#### [Exercise prompt]
Please reproduce the records below exactly, omitting any pictures they contain.

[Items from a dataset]
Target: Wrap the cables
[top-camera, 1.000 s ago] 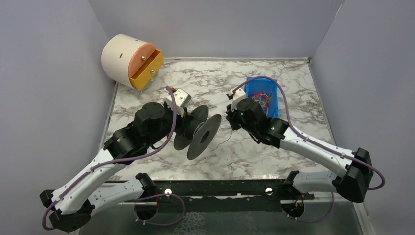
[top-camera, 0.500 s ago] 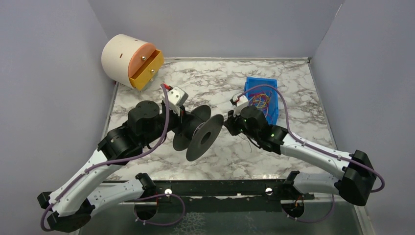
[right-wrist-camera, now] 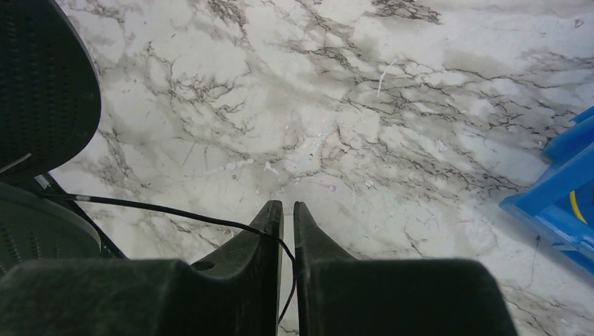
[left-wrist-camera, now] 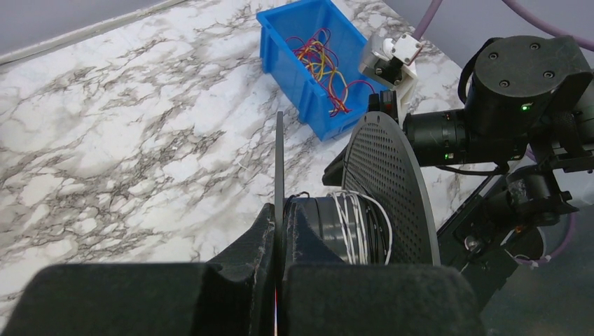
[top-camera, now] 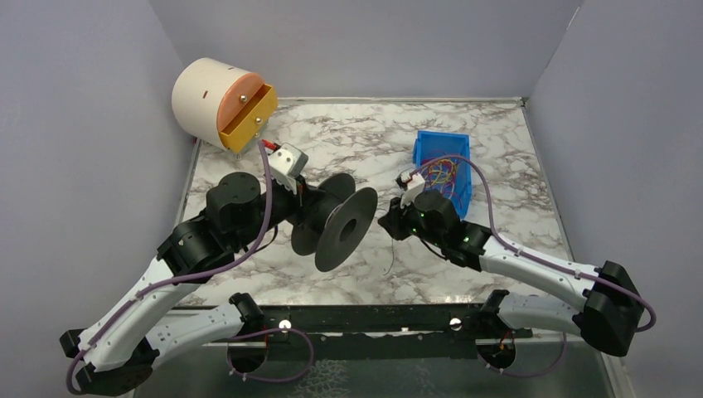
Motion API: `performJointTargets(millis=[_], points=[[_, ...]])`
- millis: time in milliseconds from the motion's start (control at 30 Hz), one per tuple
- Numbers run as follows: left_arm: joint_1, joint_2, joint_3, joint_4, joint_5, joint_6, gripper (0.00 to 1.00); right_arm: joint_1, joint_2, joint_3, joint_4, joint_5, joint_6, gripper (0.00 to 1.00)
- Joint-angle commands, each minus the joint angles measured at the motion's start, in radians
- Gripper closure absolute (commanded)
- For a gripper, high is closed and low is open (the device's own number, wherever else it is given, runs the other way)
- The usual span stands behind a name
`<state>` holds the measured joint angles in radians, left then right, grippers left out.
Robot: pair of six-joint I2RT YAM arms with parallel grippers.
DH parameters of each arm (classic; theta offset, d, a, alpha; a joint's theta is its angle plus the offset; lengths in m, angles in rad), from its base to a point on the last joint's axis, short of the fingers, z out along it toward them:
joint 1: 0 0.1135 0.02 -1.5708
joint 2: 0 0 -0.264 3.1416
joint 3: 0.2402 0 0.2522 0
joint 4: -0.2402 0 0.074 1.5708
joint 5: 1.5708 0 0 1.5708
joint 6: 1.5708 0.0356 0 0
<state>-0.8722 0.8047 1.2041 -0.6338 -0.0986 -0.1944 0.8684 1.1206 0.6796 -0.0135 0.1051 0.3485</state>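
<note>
A black spool (top-camera: 336, 222) with two perforated discs is held off the table in the middle. My left gripper (left-wrist-camera: 280, 213) is shut on the thin edge of its near disc (left-wrist-camera: 279, 161). White and black cable turns (left-wrist-camera: 361, 224) sit on the hub. My right gripper (right-wrist-camera: 288, 206) is shut on a thin black cable (right-wrist-camera: 175, 212) that runs left to the spool (right-wrist-camera: 42, 91). In the top view the right gripper (top-camera: 390, 224) is just right of the spool, and the cable's loose end (top-camera: 390, 264) hangs below it.
A blue bin (top-camera: 443, 170) with coloured wires stands at the back right, close behind my right wrist. A cream and orange drum with a yellow drawer (top-camera: 222, 104) stands at the back left corner. Grey walls enclose the marble table (top-camera: 348, 133).
My right gripper has moved down and toward the near edge with the black cable, away from the blue bin. My left arm has shifted the spool slightly left and turned it.
</note>
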Motion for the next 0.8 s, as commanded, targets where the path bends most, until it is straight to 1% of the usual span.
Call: performJointTargets(millis=[0,200,600,767], points=[[0.0,-0.03,0.058,0.076,-0.047,-0.038,1.0,-0.008,-0.018,-0.03,0.045,-0.048,0.036,0.84],[-0.001,-0.043,0.061,0.094,-0.062,-0.057,1.0,-0.008,-0.025,-0.061,0.058,-0.071,0.061,0.81],[0.0,-0.065,0.057,0.114,-0.133,-0.087,1.0,-0.008,-0.053,-0.104,0.076,-0.092,0.096,0.81],[0.001,-0.065,0.048,0.113,-0.164,-0.091,1.0,-0.008,-0.09,-0.118,0.067,-0.117,0.107,0.76]])
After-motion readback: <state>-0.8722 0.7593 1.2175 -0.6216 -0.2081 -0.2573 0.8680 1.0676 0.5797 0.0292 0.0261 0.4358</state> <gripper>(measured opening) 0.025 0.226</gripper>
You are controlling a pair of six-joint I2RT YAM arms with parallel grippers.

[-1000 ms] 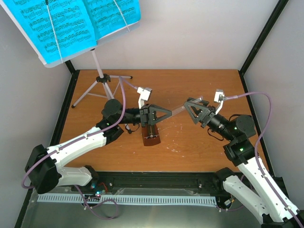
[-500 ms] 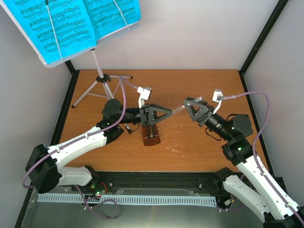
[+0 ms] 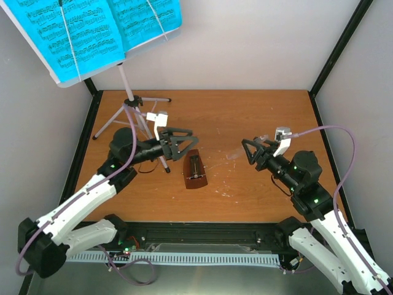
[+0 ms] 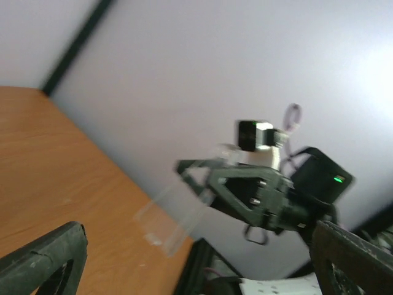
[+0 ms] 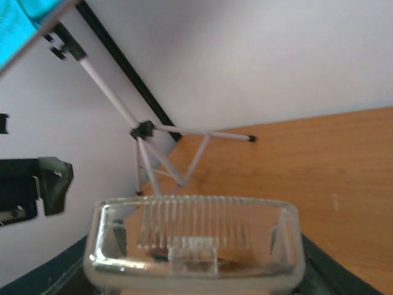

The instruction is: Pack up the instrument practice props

#### [Your solution]
Target: Wrap the cables
[top-camera, 1.000 s ago] 
[top-camera, 0.500 s ago] 
[right-wrist-camera, now] 
[left-wrist-camera, now] 
[top-camera, now] 
Motion API: `performJointTargets(millis=[_], points=[[_, ...]])`
- millis: time in milliseconds from the motion's start (control at 30 Hz), one per tuple
- Numbers run as follows: left_arm: joint_1, joint_2, joint_3, joint_4, joint_5, joint_6, gripper (0.00 to 1.00); right_arm: joint_1, joint_2, joint_3, joint_4, joint_5, joint_6, gripper (0.00 to 1.00)
- Joint-angle commands, each minus the joint angles measured at the motion's start, in radians
- Gripper closure absolute (commanded)
- For a gripper, high is closed and low is open (the device's own number, wherever else it is given, runs the other way)
- The usual span stands behind a name
`<state>` holds the measured joint angles in radians, left then right, grippers left out.
Robot: pair of six-joint I2RT YAM arms with parallel grippers.
DH parameters of each arm (classic; theta offset, d, a, alpha; a joint's theta is its angle plus the offset; lengths in m, angles in rad), from its base to a point on the last joint's axis, short of the fingers, z out along it toward them:
joint 1: 0 0.1135 0.02 -1.5708
joint 2: 0 0 -0.264 3.1416
joint 3: 0.2402 0 0.2522 0
joint 4: -0.2402 0 0.074 1.5708
joint 5: 1.5708 0 0 1.5708
joint 6: 1.5708 0.0356 0 0
<state>-0.8722 0.8047 1.2041 -0.6338 -0.0986 -0.1944 0.8684 1.1206 0.6796 -0.0135 0.1051 0.3485</state>
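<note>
A black spool (top-camera: 336, 222) with two perforated discs is held off the table in the middle. My left gripper (left-wrist-camera: 280, 213) is shut on the thin edge of its near disc (left-wrist-camera: 279, 161). White and black cable turns (left-wrist-camera: 361, 224) sit on the hub. My right gripper (right-wrist-camera: 288, 206) is shut on a thin black cable (right-wrist-camera: 175, 212) that runs left to the spool (right-wrist-camera: 42, 91). In the top view the right gripper (top-camera: 390, 224) is just right of the spool, and the cable's loose end (top-camera: 390, 264) hangs below it.
A blue bin (top-camera: 443, 170) with coloured wires stands at the back right, close behind my right wrist. A cream and orange drum with a yellow drawer (top-camera: 222, 104) stands at the back left corner. Grey walls enclose the marble table (top-camera: 348, 133).
My right gripper has moved down and toward the near edge with the black cable, away from the blue bin. My left arm has shifted the spool slightly left and turned it.
</note>
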Motion for the next 0.8 s, as commanded, targets where the path bends most, until it is straight to 1% of the usual span.
Call: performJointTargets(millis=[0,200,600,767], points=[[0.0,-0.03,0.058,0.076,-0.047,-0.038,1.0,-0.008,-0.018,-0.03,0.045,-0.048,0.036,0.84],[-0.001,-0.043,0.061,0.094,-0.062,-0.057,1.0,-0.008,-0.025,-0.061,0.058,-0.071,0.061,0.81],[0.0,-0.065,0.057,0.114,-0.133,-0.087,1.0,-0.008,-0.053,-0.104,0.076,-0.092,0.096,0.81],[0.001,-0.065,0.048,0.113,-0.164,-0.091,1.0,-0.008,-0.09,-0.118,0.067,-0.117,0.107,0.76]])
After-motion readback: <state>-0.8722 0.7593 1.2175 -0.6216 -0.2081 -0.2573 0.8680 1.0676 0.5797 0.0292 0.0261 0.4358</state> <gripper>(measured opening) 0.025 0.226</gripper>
You are controlling a pair of six-joint I2RT YAM arms with parallel grippers.

[-1000 ms] 
[-500 ms] 
[+0 ms] 
[+0 ms] 
[+0 ms] 

The instruction is: Pack up the instrument practice props

The exercise has now been completed.